Secrecy in American Policing: A Disturbing Trend
Its police department has refused to release the name of the officer who killed 18-year-old Michael Brown, saying that doing so would put the officer’s life at risk.
The department’s concerns are not outlandish, given how volatile the situation in Ferguson has gotten, and the law in this area is murky. There are no federal laws governing the disclosure of police records, and state standards differ widely, as Jonathan Peters spells out in a helpful explainer for the Columbia Journalism Review.
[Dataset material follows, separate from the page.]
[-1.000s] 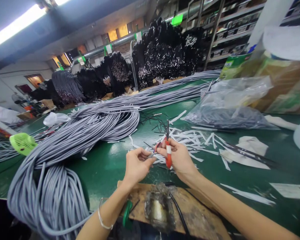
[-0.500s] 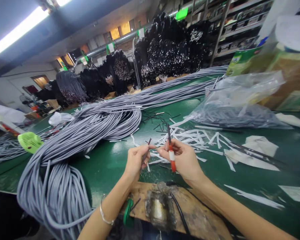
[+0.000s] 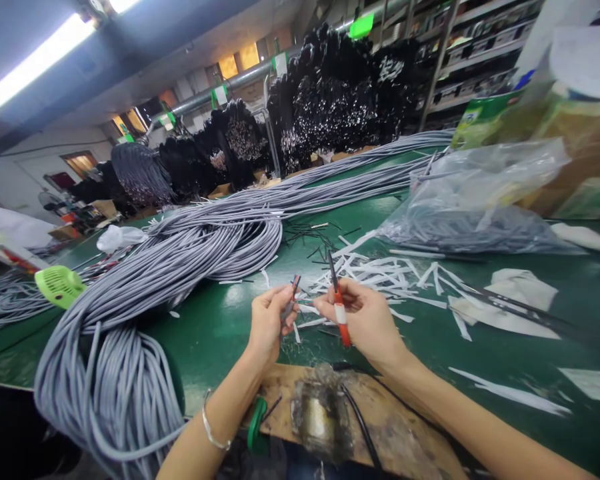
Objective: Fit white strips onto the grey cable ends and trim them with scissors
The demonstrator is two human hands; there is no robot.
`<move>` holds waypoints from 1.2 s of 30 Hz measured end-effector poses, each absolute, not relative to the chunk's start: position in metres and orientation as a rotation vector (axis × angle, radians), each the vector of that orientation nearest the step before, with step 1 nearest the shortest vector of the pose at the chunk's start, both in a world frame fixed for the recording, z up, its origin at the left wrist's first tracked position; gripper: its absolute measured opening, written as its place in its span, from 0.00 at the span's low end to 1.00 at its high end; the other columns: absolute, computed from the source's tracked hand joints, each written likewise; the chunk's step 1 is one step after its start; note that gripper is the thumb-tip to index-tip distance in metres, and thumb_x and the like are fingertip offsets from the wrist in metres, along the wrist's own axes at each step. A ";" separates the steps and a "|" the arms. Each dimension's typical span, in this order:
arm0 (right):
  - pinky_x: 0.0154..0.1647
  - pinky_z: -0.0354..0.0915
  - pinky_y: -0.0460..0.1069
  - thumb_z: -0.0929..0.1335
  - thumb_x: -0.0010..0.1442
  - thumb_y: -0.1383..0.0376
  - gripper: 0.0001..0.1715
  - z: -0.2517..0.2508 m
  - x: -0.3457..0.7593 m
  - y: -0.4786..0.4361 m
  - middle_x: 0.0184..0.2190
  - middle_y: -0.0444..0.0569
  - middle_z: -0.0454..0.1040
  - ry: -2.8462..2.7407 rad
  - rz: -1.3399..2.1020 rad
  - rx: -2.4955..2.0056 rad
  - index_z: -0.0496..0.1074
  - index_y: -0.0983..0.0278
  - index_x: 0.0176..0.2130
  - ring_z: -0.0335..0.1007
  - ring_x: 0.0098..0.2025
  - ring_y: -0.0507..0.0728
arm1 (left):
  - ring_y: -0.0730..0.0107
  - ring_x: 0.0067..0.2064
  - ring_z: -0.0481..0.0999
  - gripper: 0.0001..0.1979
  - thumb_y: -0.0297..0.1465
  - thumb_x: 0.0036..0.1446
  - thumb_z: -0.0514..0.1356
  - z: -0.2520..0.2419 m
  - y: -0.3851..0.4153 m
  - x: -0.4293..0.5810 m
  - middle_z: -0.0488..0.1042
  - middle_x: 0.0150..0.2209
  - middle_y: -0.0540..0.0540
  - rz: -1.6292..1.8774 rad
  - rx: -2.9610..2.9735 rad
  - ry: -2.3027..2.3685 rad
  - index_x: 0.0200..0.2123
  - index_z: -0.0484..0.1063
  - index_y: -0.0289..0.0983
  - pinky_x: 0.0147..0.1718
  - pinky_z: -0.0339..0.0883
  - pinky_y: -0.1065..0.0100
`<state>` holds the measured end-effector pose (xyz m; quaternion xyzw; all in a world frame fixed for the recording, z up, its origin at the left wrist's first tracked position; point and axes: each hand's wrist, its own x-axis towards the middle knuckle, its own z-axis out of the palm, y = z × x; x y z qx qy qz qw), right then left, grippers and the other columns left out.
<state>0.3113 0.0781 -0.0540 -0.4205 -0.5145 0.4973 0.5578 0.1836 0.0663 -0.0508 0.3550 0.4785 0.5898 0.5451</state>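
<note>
My left hand [image 3: 271,320] pinches the end of a grey cable, and thin coloured wires [image 3: 295,287] stick up from its fingertips. To the right, my right hand [image 3: 363,313] is closed round a red-handled tool [image 3: 341,317] with a white band and a dark tip pointing up. A small gap separates the two hands. Behind them, white strips [image 3: 380,277] lie scattered on the green table [image 3: 210,347]. Below the hands is a wooden board [image 3: 390,413] carrying a worn metal block [image 3: 320,413].
Bundled grey cables [image 3: 170,260] cover the left and run across the back. A clear plastic bag [image 3: 480,200] stands at the right, near dark scissors [image 3: 520,307] and a white cloth [image 3: 525,293]. A light-green slotted object [image 3: 60,285] sits at left.
The fingertips have moved apart slightly. The wires at my left hand now stand upright and show blue and red. My right hand still holds the tool, its tip shifted a little left.
</note>
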 end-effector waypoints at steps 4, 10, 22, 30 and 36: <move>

Missouri’s Sunshine Law states that “except if any portion of a record or document of a law enforcement officer or agency, other than an arrest report, which would otherwise be open, contains information that is reasonably likely to pose a clear and present danger to the safety of any victim, witness, undercover officer, or other person … that portion of the record shall be closed and shall be redacted from any record made available.” A few lines later, it states: “In making the determination as to whether information contained in an investigative report shall be disclosed, the court shall consider whether the benefit to the person bringing the action or to the public outweighs any harm to the public, to the law enforcement agency or any of its officers.” There’s plenty of gray area there.
But the lack of disclosure in Ferguson goes beyond the officer’s name: Authorities have also refused to release the initial autopsy report, or even stated the number of shots fired. And this lack of transparency fits into a disconcerting trend in which police departments are increasingly leaving the release of basic information up to their own discretion.